When your whole world is crashing in and you feel like breaking down, you put a child’s needs before your own. A trivial want, but at that moment it is the child’s entire world.
This is the job of a teacher–the job that never quits. The job you bring home with you, the job that steals your sleep. This is the job you cannot “take off” from. If you cannot be there, you write hours and hours of instructions so that the whole world isn’t destroyed in your absence. You are never absent. You spend days upon days helping the absent, but you, you are never absent. You are a teacher.
Trust me: not everyone can be a teacher.
In the Staunton area of the Shenandoah Valley, every year the Community Foundation and the Dawbarn family recognize 10 area educators who have “demonstrated a commitment to inspiring, encouraging, and fostering the education of young people.”
The Dawbarn Education Awards, were established in 1992 by H. Dunlop “Buz” Dawbarn. Mr. Dawbarn wanted to celebrate exceptional individuals in the communities of Augusta County, Staunton, and Waynesboro.
This year’s winners of the Dawbarn Award are:
- Annette Bell Bess, Cafeteria Manager, Wenonah Elementary School
- Amy Neal Bussey, Drama & English Teacher, Stuarts Draft High School
- Jill Watson Clark, People Places & Teacher’s Aide, Pygmalion School
- Heather Davis, Science Teacher, Robert E. Lee High School
- William R. Deardorff, Principal, Buffalo Gap High School
- Carroll “CJ” Hill, Jr., English Teacher, Kate Collins Middle School
- Susan Maxwell Jenny, AP Calculus and Engineering Teacher, Shenandoah Valley Governor’s School
- Mary Pritchett Mawyer, Fourth Grade Teacher, Hugh K. Cassell Elementary School
- Susie Shreckhise, Third Grade Teacher, Clymore Elementary School
- Ruth Shaia Thompson , Special Education Teacher, Shelburne Middle School
Mary Mawyer, compared the first day of school to Christmas. She talked about how excited she would be to return to school after the summer. Her passion for teaching was so impressive.
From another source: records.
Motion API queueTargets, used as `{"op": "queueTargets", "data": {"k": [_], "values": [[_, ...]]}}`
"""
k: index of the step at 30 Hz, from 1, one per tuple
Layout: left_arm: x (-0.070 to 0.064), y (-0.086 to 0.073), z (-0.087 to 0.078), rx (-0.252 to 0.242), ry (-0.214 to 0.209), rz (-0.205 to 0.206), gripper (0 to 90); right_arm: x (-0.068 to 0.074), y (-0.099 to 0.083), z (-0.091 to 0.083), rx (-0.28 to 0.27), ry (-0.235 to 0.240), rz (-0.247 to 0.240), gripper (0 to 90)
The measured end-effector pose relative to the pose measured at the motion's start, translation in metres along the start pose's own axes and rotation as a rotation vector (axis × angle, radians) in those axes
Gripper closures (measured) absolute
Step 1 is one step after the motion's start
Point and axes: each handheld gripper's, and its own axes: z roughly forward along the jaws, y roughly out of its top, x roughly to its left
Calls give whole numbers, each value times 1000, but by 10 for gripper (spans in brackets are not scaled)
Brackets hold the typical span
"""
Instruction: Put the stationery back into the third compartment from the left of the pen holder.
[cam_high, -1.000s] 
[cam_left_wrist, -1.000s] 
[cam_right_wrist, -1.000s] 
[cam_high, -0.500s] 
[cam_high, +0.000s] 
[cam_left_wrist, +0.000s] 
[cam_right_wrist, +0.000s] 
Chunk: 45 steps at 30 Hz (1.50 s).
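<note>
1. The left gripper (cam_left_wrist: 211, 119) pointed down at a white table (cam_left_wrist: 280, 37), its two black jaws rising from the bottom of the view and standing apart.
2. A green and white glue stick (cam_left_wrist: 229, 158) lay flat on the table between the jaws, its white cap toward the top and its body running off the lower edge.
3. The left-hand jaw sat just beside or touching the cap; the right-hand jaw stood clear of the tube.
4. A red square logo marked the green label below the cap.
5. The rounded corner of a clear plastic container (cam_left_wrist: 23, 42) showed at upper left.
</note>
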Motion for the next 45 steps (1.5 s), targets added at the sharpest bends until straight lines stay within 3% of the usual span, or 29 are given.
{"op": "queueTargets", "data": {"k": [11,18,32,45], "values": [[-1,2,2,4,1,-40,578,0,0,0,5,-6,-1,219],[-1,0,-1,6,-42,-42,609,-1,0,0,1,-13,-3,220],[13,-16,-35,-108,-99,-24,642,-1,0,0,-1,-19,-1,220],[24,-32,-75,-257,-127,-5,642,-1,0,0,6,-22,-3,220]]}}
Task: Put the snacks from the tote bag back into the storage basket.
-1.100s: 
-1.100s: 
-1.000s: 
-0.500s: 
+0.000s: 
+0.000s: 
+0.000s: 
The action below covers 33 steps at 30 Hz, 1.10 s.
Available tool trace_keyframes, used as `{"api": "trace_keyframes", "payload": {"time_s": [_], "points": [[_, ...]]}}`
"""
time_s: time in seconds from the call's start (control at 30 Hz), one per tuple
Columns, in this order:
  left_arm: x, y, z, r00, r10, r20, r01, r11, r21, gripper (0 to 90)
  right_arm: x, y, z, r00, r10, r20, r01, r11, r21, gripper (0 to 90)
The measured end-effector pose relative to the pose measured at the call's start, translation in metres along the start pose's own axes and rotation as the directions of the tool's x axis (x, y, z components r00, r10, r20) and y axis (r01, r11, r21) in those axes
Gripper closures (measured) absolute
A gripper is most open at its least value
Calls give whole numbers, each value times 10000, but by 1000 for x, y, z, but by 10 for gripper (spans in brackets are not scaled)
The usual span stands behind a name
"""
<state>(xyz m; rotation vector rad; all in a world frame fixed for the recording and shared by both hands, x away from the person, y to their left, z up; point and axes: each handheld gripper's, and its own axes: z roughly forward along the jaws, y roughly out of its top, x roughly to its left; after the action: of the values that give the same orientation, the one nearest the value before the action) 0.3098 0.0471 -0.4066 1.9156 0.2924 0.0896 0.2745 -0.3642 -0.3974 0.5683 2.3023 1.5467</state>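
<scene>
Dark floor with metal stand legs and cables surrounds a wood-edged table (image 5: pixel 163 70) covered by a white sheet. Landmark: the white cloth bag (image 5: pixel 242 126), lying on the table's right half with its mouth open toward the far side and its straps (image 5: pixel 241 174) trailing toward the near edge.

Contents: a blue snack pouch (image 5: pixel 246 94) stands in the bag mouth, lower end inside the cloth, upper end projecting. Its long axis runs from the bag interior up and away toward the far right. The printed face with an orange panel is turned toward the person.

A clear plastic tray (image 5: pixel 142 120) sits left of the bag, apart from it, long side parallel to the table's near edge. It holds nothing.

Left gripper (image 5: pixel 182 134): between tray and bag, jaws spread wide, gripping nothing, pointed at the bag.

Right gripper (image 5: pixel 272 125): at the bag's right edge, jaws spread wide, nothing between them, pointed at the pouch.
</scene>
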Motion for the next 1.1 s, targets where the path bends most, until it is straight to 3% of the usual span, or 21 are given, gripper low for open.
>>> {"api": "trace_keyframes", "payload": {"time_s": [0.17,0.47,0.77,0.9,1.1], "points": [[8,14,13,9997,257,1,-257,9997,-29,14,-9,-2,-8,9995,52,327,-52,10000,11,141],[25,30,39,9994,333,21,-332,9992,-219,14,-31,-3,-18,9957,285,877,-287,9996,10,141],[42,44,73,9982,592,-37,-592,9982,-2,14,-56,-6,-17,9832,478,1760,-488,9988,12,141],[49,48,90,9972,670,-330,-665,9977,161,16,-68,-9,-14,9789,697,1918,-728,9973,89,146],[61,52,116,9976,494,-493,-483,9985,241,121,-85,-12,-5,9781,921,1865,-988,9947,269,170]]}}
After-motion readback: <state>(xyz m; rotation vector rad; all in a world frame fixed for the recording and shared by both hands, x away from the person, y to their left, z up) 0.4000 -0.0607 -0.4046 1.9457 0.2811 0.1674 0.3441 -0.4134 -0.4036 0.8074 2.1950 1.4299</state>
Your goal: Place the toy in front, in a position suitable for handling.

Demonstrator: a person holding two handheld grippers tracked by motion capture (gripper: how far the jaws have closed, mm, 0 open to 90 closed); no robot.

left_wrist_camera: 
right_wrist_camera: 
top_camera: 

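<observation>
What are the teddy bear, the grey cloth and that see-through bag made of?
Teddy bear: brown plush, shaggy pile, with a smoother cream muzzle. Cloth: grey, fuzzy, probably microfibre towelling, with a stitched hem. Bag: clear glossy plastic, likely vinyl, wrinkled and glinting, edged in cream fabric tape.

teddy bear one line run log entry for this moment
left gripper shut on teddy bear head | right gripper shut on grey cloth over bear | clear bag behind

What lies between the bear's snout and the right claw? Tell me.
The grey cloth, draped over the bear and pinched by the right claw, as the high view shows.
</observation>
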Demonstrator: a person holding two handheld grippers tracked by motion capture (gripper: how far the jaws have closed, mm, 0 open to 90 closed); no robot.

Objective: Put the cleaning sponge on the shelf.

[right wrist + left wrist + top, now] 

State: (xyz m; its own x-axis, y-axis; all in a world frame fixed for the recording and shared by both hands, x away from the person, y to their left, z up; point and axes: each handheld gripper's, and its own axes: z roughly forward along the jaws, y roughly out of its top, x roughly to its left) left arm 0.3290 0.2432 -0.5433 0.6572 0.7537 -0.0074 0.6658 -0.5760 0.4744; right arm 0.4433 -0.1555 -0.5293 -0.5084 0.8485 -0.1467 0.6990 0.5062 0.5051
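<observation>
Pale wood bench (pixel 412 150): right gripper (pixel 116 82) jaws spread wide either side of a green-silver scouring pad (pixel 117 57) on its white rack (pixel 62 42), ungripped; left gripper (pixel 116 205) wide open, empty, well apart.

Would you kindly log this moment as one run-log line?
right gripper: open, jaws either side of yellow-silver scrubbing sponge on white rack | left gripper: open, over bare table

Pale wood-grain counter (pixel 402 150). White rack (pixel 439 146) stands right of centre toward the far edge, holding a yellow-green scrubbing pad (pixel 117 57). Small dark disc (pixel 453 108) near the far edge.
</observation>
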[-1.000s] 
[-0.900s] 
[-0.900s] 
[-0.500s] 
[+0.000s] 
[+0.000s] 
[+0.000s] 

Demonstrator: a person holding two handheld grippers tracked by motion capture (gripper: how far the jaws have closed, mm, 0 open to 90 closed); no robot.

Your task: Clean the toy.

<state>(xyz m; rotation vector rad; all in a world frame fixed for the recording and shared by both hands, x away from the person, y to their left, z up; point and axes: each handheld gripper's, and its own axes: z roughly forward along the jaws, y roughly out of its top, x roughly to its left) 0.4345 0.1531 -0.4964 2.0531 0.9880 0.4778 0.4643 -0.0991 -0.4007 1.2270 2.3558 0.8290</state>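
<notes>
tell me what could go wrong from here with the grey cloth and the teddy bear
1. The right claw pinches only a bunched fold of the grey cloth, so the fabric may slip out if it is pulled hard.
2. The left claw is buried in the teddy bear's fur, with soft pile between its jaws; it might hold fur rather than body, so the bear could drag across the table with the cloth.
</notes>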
It is a prestigious award, and the $10,000 that comes with the honor is pretty nice too. And who is more deserving than teachers?
On the way out I smiled and waved at CJ Hill in the parking lot — he had that Cheshire cat grin, that feeling of being on top of the world, that feeling of pure awesomeness. You see, I know that feeling well. Two years ago I was humbled with the Dawbarn award myself. Sitting in that room Monday night brought back all those same feelings — Do I really deserve this? Am I even in the same league as these other winners? There is no way I am as great as my introduction says I am.
I guess it is human nature to doubt yourself and feel strange about being recognized, but the thing is, teachers deserve nights like this. We work too hard; we are often taken for granted. Teachers are amazing and wonderful people and our society would not exist with out us.
H. Dunlop “Buz” Dawbarn was born June 14, 1915 in New York City. After earning a degree in political science from Princeton and studying engineering at Johns Hopkins, Mr. Dawbarn founded Dawbarn Brothers in Waynesboro, now known as Wayne-Tex. While Mr. Dawbarn experienced professional success, it was his philanthropic and community contributions for which he is best known. Since the establishment of this fund in 1992, the Community Foundation has presented 195 awards totaling $1.236 million… Thank you Buz Dawbarn! — Community Foundation of the Central Blue Ridge.